Biography

About Cormac McCarthy

Born in Ohio, Cormac made his singing debut on WKRC Radio in Cincinnati, as a three-year old belting out “Davy Crockett” on his father’s radio show. He returned to public performance some twenty years later, singing his own compositions with a bit more experience in his voice.

Rooted in rural New England since the age of ten, McCarthy grew up in towns where the economies teetered on marginal subsistence from logging and paper and woolen mills. His elementary school had the sixth, seventh, and eighth grades in the same room. Though the area was small, his musical influences were not: his father’s love for jazz and classical music introduced Cormac to everything from Errol Garner to Beethoven.

It wasn’t until his sister made a visit home from college, bringing an armful of recordings by Dylan, Baez, and Eric Anderson, that things clicked musically for McCarthy: he traded his clarinet for a Western Auto guitar, purchasing the Black Diamond strings across the street at the barber shop.

In his own college years, Cormac studied literature and music and took a great liking to the works of James Joyce, Miles Davis and Mississippi John Hurt. He spent most of his time reading, playing guitar, and working in the local mills to pay for school. His college roommate, Bill Morrissey, helped encourage Cormac to make his music more public, and a stint of shared local gigs and storytelling marathons ensued.

A trip west followed college, as did an array of different jobs including construction worker, truck driver, street singer, and a stint as a migrant worker.

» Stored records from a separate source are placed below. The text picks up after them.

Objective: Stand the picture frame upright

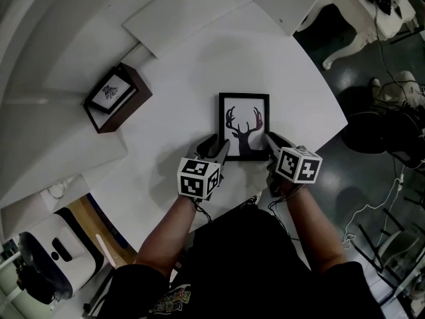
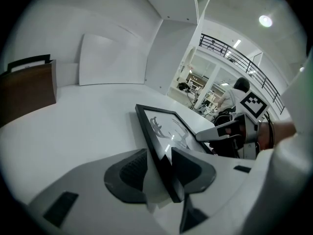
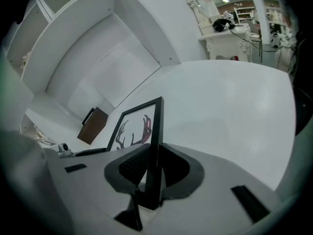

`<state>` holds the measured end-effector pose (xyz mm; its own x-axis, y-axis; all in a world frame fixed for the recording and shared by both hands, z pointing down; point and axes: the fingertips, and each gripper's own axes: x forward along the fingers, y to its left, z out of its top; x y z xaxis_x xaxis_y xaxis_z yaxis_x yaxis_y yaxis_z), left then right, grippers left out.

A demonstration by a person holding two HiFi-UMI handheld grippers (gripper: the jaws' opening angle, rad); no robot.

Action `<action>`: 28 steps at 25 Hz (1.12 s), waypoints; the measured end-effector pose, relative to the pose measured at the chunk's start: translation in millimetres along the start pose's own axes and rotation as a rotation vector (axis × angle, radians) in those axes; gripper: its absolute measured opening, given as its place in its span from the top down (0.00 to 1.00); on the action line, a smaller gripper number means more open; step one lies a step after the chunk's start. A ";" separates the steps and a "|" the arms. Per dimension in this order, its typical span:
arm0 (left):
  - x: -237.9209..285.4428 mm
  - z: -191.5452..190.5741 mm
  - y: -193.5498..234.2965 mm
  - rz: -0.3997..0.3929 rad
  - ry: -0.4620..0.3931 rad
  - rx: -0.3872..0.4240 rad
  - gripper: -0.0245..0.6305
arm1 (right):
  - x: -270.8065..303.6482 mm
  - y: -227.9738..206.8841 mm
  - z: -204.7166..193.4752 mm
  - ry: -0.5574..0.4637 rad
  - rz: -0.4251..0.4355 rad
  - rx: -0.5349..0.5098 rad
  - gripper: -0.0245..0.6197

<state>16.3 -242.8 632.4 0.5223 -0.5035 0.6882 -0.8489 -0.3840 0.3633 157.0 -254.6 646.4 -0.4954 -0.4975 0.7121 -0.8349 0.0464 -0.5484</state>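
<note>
Picture frame [image 1: 244, 126] low on the table [image 1: 192, 65], not yet upright, lift barely begun — right gripper [image 1: 272, 142] clamps one edge; left gripper [image 1: 220, 149] gapes loosely astride the other

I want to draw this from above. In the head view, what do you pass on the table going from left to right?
brown frame → left gripper → deer picture frame → right gripper

L tool [image 2: 159, 154] jaws apart, pic frame [image 2: 168, 130] edge btwn them, R tool [image 2: 217, 133] at far edge
</note>
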 end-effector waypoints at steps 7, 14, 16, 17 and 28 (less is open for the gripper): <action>4.1 2.2 -5.8 -0.017 0.003 -0.009 0.72 | -0.7 -1.3 -0.3 0.007 0.013 0.020 0.86; 0.8 16.7 -5.6 -0.098 -0.082 -0.221 0.72 | 0.1 -1.9 0.2 0.007 0.035 0.042 0.86; -1.4 20.1 -4.5 -0.144 -0.113 -0.339 0.73 | 0.1 -0.6 0.9 0.007 0.045 0.052 0.86; -2.1 20.7 -3.5 -0.162 -0.124 -0.393 0.73 | 0.0 -0.3 1.0 0.008 0.048 0.056 0.86; 1.9 12.3 -1.8 -0.241 -0.099 -0.629 0.74 | -0.6 -1.8 4.1 -0.001 0.051 0.080 0.86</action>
<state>19.8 -252.7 625.3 0.6824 -0.5401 0.4926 -0.5781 0.0136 0.8158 159.8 -257.9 645.2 -0.5368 -0.4970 0.6818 -0.7867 0.0027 -0.6173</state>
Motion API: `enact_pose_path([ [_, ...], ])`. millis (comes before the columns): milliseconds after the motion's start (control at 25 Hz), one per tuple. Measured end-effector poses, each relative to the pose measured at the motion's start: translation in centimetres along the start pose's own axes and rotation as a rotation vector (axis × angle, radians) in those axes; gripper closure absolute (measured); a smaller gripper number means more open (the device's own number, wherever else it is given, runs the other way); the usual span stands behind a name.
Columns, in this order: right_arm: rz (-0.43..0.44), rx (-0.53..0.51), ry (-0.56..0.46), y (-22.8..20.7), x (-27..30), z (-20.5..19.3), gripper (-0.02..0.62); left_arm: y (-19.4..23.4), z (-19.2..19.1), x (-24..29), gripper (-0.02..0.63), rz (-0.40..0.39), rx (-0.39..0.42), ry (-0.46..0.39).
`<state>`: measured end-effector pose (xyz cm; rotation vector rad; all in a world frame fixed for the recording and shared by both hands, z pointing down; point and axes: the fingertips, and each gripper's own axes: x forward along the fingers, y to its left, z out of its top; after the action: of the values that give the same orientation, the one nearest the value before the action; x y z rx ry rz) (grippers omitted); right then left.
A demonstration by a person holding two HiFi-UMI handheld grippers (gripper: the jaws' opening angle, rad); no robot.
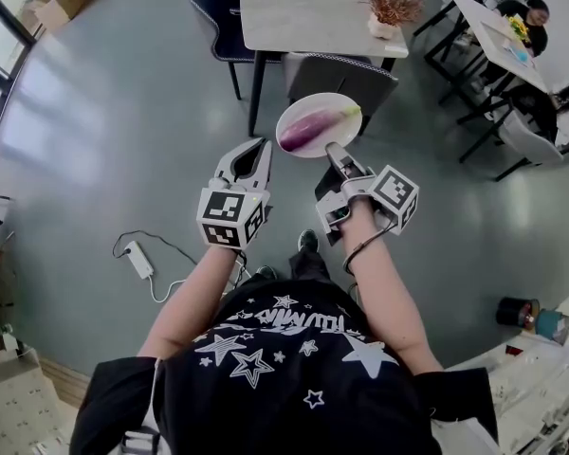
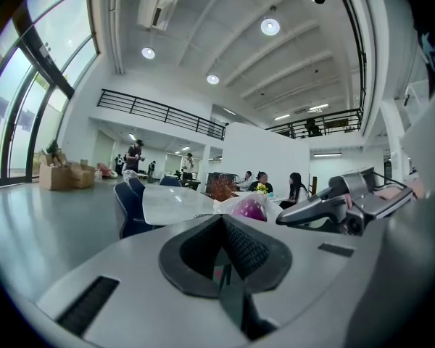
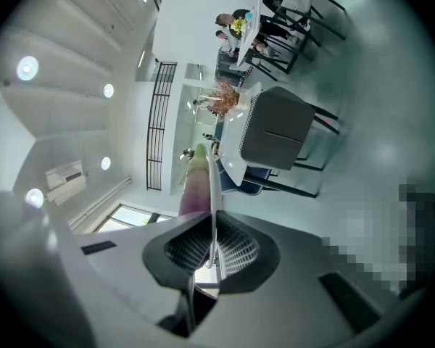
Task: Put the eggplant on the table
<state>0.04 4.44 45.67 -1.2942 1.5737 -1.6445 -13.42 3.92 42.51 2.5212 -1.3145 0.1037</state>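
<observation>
Eggplant (image 1: 308, 129) on plate (image 1: 313, 105); plate rim pinched in right gripper (image 1: 334, 152) jaws.

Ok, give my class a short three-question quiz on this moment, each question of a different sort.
1. True or false: the eggplant already lies on the table.
2. What does the right gripper hold? A) the eggplant itself B) the rim of the plate C) nothing
3. Fill in: the fingers of the left gripper are ____ and empty.
Key: 1 false; 2 B; 3 shut.
</observation>
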Motion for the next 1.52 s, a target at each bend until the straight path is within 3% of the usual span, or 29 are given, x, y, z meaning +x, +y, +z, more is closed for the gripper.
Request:
enact_pose_path([
  [360,-0.009,-0.031,0.003,0.0,0.3,0.0,0.572,-0.1,0.1,0.0,0.598,0.002,-0.006,-0.009],
  [640,-0.006,-0.036,0.003,0.6,-0.2,-3.7,0.572,1.2,-0.1,-3.4,0.598,0.008,-0.012,-0.019],
  [1520,-0.014,-0.063,-0.037,0.9,-0.7,-4.9,0.572,2.2,-0.4,-4.4,0.598,-0.014,-0.008,-0.017],
])
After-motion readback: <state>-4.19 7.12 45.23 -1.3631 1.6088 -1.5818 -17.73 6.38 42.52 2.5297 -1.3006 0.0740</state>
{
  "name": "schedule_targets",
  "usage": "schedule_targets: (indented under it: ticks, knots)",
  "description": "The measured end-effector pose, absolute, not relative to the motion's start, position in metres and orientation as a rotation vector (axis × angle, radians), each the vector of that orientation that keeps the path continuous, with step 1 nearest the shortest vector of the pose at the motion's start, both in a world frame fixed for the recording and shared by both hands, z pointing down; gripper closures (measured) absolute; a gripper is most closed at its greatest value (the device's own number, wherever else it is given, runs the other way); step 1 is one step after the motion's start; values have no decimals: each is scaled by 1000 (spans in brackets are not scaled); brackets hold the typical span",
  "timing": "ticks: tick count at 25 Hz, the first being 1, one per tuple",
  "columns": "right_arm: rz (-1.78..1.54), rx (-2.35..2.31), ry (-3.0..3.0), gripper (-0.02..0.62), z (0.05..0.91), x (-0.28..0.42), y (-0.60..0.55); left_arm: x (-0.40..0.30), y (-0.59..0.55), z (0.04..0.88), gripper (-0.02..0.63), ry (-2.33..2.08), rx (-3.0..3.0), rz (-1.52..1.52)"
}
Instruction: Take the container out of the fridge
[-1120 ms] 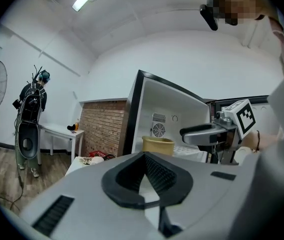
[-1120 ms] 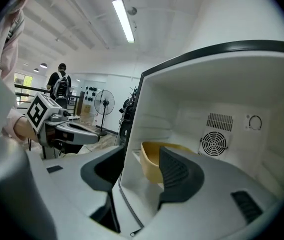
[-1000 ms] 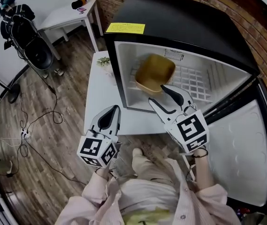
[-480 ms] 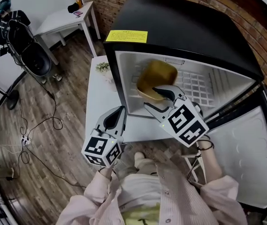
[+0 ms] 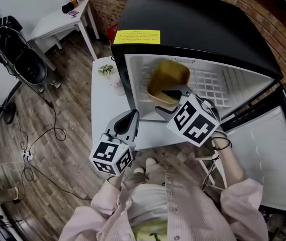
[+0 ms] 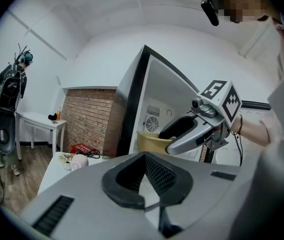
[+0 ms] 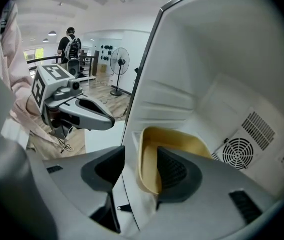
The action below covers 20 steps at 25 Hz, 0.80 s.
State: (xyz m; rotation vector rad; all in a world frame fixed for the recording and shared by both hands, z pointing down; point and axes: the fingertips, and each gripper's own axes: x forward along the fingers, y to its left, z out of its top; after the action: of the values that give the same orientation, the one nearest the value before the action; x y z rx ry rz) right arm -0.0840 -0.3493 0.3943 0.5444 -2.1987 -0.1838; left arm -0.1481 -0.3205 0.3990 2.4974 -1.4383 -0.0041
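Three views, starting with head view. Looking down on a black fridge, its door standing open at right. Spotting the tan container inside, sitting on the wire shelf toward the left wall. Seeing the right gripper reaching into the opening, with one jaw over the container's near rim. Noting the left gripper outside the fridge, lower down, over the edge of a white table just beside it.

Turning to left gripper view. Finding the jaws closed together, pads meeting at the tip, with nothing between them. Catching the right gripper beyond, in front of the container and the fan grille on the fridge's back wall.

Turning to right gripper view. Reading the jaws as wide apart, straddling the container's near wall, with one pad inside the bowl and the other outside, not clamped on it. Unable to tell whether the inside pad is touching.
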Motion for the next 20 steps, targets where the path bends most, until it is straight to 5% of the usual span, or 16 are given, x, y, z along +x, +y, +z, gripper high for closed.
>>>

Through his music Cormac has succeeded in bringing lyrical magic to some of these rougher edges of life.

Cormac has performed nationally on many stages including three times at the Newport Folk Festival, twice on NPR’s Mountain Stage Live Radio Show, Boston’s WUMB Folk Radio 10th anniversary celebration, headlined at the Night of Humor and Songwriters and American Troubadours with Eric Andersen and Townes Van Zandt at Boston’s Somerville Theater, Ben & Jerry’s One World, One Heart Festival, Falcon Ridge Folk Festival and more

McCarthy has recorded 5 highly acclaimed albums and is working on a new one. Click Here!

Also a poet, he’s slowly been compiling a collection of prose poems. Take a look.

If you haven’t figured it out by now, Cormac is not the novelist (author of “All the Pretty Horses, ” Blood Meridian”, etc.); although with his background in literature, rural roots, and knack for penning a great line it would draw some easy comparisons.

Presently, Cormac, his wife, Sammie Haynes, a musician in her own right, (www.treetopsmusic.com/), and their small, well-mannered dog live in southern Maine adjacent to the lively Seacoast arts scene centered around Portsmouth, NH.